What you are asked to do
Reproduce every line that appears below, precisely and completely.

Data below
☆ ☆ ☆
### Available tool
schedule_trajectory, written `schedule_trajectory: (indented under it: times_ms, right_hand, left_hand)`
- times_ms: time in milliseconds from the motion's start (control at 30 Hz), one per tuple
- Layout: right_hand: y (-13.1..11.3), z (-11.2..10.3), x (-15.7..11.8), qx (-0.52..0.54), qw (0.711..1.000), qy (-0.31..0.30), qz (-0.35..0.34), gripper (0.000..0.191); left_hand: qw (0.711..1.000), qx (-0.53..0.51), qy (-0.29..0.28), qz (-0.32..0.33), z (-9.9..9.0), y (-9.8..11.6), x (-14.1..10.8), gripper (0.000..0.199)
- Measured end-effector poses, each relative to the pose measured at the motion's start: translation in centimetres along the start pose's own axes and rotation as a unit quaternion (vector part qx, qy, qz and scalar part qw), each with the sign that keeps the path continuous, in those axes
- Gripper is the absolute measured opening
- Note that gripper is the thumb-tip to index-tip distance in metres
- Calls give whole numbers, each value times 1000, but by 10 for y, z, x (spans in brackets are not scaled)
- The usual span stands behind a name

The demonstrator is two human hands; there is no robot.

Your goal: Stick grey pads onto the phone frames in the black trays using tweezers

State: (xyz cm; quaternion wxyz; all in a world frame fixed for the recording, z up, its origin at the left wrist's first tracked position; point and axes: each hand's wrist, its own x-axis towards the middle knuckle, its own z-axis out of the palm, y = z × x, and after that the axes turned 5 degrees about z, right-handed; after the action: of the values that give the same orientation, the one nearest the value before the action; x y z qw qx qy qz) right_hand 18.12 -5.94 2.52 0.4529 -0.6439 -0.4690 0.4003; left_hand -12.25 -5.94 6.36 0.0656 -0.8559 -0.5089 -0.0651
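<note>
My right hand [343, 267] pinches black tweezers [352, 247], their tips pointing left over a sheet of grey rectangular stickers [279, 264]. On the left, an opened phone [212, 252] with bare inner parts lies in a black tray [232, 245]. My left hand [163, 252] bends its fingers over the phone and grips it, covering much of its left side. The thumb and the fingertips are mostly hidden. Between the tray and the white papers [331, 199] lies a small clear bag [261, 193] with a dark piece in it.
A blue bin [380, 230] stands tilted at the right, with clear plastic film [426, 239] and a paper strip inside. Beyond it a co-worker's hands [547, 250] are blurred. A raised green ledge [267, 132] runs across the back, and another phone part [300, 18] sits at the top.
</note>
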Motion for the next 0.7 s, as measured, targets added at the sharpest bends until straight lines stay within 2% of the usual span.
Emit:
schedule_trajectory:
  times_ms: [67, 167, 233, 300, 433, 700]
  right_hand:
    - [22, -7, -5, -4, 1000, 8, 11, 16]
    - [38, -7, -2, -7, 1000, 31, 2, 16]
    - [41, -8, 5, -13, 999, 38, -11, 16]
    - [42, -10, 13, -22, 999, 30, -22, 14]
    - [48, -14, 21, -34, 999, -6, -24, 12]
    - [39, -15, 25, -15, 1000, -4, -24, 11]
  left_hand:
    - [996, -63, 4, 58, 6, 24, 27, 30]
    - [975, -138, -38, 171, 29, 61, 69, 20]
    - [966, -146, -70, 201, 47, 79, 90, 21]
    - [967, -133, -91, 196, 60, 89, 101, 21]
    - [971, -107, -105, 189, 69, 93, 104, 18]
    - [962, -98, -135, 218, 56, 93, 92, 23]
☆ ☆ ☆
Result for this task
### Available tool
schedule_trajectory, written `schedule_trajectory: (indented under it: times_ms, right_hand, left_hand)`
- times_ms: time in milliseconds from the motion's start (control at 30 Hz), one per tuple
- Layout: right_hand: y (-13.1..11.3), z (-11.2..10.3), x (-15.7..11.8), qx (-0.52..0.54), qw (0.711..1.000), qy (-0.31..0.30), qz (-0.35..0.34), gripper (0.000..0.191); left_hand: qw (0.711..1.000), qx (-0.53..0.51), qy (-0.29..0.28), qz (-0.32..0.33), z (-9.9..9.0), y (-9.8..11.6), x (-14.1..10.8), gripper (0.000..0.199)
- Measured end-effector poses, each relative to the pose measured at the motion's start: translation in centimetres along the start pose's own axes and rotation as a unit quaternion (vector part qx, qy, qz and scalar part qw), each with the sign that keeps the path continuous, in those axes
- Gripper is the absolute measured opening
- Note that gripper is the thumb-tip to index-tip distance in metres
- Calls give whole numbers, each value times 1000, but by 10 for y, z, x (spans in brackets are not scaled)
- The usual span stands behind a name

The demonstrator is two human hands; there is no robot.

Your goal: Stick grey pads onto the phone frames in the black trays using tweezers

State: (xyz cm; quaternion wxyz; all in a world frame fixed for the recording, z up, its origin at the left wrist's first tracked position; point and axes: each hand's wrist, its own x-axis towards the middle knuckle, its own z-axis out of the palm, y = z × x, and after that the axes turned 5 degrees about z, right-handed; after the action: of the values that give the same orientation, the one nearest the value before the action; x y z qw qx qy qz) right_hand 18.12 -5.94 2.52 0.4529 -0.6439 -0.4690 0.4003; left_hand -12.25 -5.94 6.36 0.0656 -0.8559 -0.5089 -0.0651
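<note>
My right hand [343, 267] pinches black tweezers [352, 247], their tips pointing left over a sheet of grey rectangular stickers [279, 264]. On the left, an opened phone [212, 252] with bare inner parts lies in a black tray [232, 245]. My left hand [163, 252] bends its fingers over the phone and grips it, covering much of its left side. The thumb and the fingertips are mostly hidden. Between the tray and the white papers [331, 199] lies a small clear bag [261, 193] with a dark piece in it.
A blue bin [380, 230] stands tilted at the right, with clear plastic film [426, 239] and a paper strip inside. Beyond it a co-worker's hands [547, 250] are blurred. A raised green ledge [267, 132] runs across the back, and another phone part [300, 18] sits at the top.
</note>
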Motion for the next 0.7 s, as measured, targets added at the sharpest bends until straight lines stay within 2% of the usual span.
Emit:
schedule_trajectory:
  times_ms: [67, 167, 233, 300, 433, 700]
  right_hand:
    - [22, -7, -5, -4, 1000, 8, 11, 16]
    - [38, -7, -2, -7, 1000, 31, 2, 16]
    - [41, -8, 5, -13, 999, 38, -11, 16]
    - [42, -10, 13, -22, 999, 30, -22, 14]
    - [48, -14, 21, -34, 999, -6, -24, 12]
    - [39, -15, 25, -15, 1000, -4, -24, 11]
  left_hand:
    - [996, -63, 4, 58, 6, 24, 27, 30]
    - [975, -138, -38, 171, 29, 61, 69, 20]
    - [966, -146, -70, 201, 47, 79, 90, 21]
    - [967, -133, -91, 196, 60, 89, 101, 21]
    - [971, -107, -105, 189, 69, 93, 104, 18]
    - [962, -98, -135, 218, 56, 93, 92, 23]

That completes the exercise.